Copy the lines exactly. Begin at the first line of the data and stop after the line with "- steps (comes".
──────
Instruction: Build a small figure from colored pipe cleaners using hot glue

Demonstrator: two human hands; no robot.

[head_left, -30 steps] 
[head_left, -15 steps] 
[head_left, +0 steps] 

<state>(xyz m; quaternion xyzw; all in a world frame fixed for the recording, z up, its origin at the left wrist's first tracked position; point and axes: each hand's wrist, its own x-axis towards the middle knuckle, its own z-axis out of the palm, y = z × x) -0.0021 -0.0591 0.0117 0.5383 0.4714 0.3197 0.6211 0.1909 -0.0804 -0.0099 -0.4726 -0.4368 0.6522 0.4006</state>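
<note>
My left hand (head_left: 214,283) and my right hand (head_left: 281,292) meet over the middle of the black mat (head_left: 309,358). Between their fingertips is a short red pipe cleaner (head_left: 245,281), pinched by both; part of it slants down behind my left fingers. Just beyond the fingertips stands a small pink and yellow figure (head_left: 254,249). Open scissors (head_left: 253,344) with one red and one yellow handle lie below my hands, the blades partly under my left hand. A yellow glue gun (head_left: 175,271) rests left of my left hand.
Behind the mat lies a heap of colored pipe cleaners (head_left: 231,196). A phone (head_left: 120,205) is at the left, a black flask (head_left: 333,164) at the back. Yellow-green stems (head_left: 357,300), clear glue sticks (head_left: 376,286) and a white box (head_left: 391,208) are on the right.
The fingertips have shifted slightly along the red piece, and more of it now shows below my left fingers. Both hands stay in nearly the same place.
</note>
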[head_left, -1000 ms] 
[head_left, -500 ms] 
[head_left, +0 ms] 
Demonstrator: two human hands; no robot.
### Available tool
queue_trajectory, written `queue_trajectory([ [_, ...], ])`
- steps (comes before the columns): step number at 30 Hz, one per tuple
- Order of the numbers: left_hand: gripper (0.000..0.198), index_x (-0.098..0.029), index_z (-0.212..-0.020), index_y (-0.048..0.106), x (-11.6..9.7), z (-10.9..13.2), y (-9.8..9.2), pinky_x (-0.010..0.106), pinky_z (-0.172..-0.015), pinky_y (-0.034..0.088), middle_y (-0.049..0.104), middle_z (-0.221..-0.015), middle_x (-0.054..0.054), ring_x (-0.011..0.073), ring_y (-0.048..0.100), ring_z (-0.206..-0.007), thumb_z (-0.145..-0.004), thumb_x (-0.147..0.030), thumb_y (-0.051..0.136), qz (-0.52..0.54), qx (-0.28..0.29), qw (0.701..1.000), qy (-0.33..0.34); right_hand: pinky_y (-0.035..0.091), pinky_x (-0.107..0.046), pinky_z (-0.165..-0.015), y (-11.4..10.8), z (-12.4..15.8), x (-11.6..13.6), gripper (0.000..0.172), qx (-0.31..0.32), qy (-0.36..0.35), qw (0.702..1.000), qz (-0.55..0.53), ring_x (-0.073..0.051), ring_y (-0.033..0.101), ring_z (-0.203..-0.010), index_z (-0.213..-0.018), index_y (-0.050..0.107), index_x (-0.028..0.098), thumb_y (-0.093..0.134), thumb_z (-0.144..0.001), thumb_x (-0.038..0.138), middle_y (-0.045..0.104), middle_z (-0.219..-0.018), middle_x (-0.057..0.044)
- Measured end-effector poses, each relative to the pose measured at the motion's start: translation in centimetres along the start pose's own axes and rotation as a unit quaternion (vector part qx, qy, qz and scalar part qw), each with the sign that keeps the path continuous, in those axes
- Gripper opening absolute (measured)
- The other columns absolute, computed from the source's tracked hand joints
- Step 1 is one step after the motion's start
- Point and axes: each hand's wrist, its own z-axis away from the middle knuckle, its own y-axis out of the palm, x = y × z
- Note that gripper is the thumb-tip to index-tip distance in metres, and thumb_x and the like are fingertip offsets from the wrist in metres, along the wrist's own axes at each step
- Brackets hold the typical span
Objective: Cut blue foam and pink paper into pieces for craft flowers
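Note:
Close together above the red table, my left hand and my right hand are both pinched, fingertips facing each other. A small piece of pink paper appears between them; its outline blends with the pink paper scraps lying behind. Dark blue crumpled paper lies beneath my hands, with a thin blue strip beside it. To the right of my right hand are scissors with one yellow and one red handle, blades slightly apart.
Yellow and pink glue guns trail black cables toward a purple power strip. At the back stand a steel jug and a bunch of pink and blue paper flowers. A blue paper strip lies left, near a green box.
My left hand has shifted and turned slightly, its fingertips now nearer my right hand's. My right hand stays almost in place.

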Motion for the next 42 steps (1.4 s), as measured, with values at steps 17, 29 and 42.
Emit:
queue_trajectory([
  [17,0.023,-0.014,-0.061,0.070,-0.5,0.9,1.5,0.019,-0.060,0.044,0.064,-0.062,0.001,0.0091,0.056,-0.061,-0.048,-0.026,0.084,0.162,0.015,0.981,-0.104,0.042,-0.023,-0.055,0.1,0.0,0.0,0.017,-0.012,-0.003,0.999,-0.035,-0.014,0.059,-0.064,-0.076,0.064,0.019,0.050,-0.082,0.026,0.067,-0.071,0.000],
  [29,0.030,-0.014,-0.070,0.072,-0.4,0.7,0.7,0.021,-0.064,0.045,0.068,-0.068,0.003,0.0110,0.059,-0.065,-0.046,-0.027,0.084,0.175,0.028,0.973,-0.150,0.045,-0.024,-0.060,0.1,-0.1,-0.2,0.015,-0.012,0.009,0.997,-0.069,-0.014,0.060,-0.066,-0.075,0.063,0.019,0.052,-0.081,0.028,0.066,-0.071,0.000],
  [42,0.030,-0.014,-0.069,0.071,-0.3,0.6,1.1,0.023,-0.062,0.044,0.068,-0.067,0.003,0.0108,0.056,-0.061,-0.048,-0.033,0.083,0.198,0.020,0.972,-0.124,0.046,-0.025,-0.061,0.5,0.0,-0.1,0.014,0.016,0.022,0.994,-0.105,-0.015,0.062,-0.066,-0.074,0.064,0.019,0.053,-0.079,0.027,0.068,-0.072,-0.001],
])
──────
#### Solution to this problem
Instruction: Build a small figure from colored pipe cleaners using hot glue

Demonstrator: two human hands; no robot.

[head_left, -30 steps] 
[head_left, -15 steps] 
[head_left, +0 steps] 

<state>(xyz m; quaternion xyzw; all in a world frame fixed for the recording, z up, its origin at the left wrist's first tracked position; point and axes: each hand's wrist, its own x-axis towards the middle knuckle, its own z-axis out of the palm, y = z × x) -0.0021 -0.0591 0.0117 0.5383 0.4714 0.3197 0.6211 0.1909 -0.0804 -0.0099 -0.4726 -0.4368 0.6522 0.4006</state>
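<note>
My left hand (head_left: 214,283) and my right hand (head_left: 281,292) meet over the middle of the black mat (head_left: 309,358). Between their fingertips is a short red pipe cleaner (head_left: 245,281), pinched by both; part of it slants down behind my left fingers. Just beyond the fingertips stands a small pink and yellow figure (head_left: 254,249). Open scissors (head_left: 253,344) with one red and one yellow handle lie below my hands, the blades partly under my left hand. A yellow glue gun (head_left: 175,271) rests left of my left hand.
Behind the mat lies a heap of colored pipe cleaners (head_left: 231,196). A phone (head_left: 120,205) is at the left, a black flask (head_left: 333,164) at the back. Yellow-green stems (head_left: 357,300), clear glue sticks (head_left: 376,286) and a white box (head_left: 391,208) are on the right.
The fingertips have shifted slightly along the red piece, and more of it now shows below my left fingers. Both hands stay in nearly the same place.
</note>
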[head_left, -1000 ms] 
[head_left, -500 ms] 
[head_left, +0 ms] 
Demonstrator: two human hands; no robot.
### Available tool
queue_trajectory, written `queue_trajectory([ [_, ...], ])`
- steps (comes before the columns): step number at 30 Hz, one per tuple

This exercise has been answered in full.